What needs to be done
A faithful, word-for-word transcription of all the data is what is needed.
++++++++++++++++++++
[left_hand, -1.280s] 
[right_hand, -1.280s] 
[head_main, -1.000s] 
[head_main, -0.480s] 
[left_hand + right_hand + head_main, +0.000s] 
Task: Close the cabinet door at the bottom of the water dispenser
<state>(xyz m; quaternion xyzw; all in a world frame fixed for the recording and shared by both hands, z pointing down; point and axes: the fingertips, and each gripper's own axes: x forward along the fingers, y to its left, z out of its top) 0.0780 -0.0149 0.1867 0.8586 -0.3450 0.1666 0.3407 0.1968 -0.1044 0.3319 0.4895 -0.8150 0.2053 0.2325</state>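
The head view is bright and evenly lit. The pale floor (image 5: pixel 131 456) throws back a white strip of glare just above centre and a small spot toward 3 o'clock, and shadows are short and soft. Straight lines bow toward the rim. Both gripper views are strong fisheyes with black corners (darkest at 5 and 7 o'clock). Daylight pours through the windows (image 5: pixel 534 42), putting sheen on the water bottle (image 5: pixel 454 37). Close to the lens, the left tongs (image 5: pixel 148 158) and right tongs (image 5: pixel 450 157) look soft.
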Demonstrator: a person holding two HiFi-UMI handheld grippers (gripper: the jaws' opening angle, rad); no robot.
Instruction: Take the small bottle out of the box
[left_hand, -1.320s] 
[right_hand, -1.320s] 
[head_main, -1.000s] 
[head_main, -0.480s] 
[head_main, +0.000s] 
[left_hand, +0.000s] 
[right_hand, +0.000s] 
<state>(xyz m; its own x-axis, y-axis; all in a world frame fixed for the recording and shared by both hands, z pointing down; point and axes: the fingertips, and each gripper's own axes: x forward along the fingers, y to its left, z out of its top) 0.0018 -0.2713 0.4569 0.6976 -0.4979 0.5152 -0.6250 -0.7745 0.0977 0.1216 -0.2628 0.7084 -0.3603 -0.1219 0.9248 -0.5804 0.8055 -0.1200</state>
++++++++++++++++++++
Output for this task
[left_hand, -1.280s] 
[right_hand, -1.280s] 
[head_main, -1.000s] 
[head_main, -0.480s] 
[left_hand + right_hand + head_main, +0.000s] 
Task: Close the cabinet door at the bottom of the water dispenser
<state>(xyz m; quaternion xyzw; all in a world frame fixed for the recording and shared by both hands, z pointing down; point and axes: the fingertips, and each gripper's own axes: x forward along the fingers, y to its left, z out of its top) 0.0780 -0.0149 0.1867 0.8586 -0.3450 0.1666 0.3407 0.1968 -0.1044 0.3319 0.4895 -0.8150 0.2053 0.2325</state>
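The head view is bright and evenly lit. The pale floor (image 5: pixel 131 456) throws back a white strip of glare just above centre and a small spot toward 3 o'clock, and shadows are short and soft. Straight lines bow toward the rim. Both gripper views are strong fisheyes with black corners (darkest at 5 and 7 o'clock). Daylight pours through the windows (image 5: pixel 534 42), putting sheen on the water bottle (image 5: pixel 454 37). Close to the lens, the left tongs (image 5: pixel 148 158) and right tongs (image 5: pixel 450 157) look soft.
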Demonstrator: a person holding two HiFi-UMI handheld grippers (gripper: the jaws' opening angle, rad); no robot.
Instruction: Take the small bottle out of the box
[left_hand, -1.320s] 
[right_hand, -1.320s] 
[head_main, -1.000s] 
[head_main, -0.480s] 
[head_main, +0.000s] 
[left_hand, +0.000s] 
[right_hand, +0.000s] 
<state>(xyz m; its own x-axis, y-axis; all in a world frame fixed for the recording and shared by both hands, z pointing down; point and axes: the fingertips, and each gripper's own axes: x forward along the fingers, y to its left, z out of its top) 0.0018 -0.2713 0.4569 0.6976 -0.4979 0.5152 -0.6250 -0.7745 0.0977 0.1216 -0.2628 0.7084 -0.3603 -0.1219 0.9248 -0.5804 0.8055 -0.1200</state>

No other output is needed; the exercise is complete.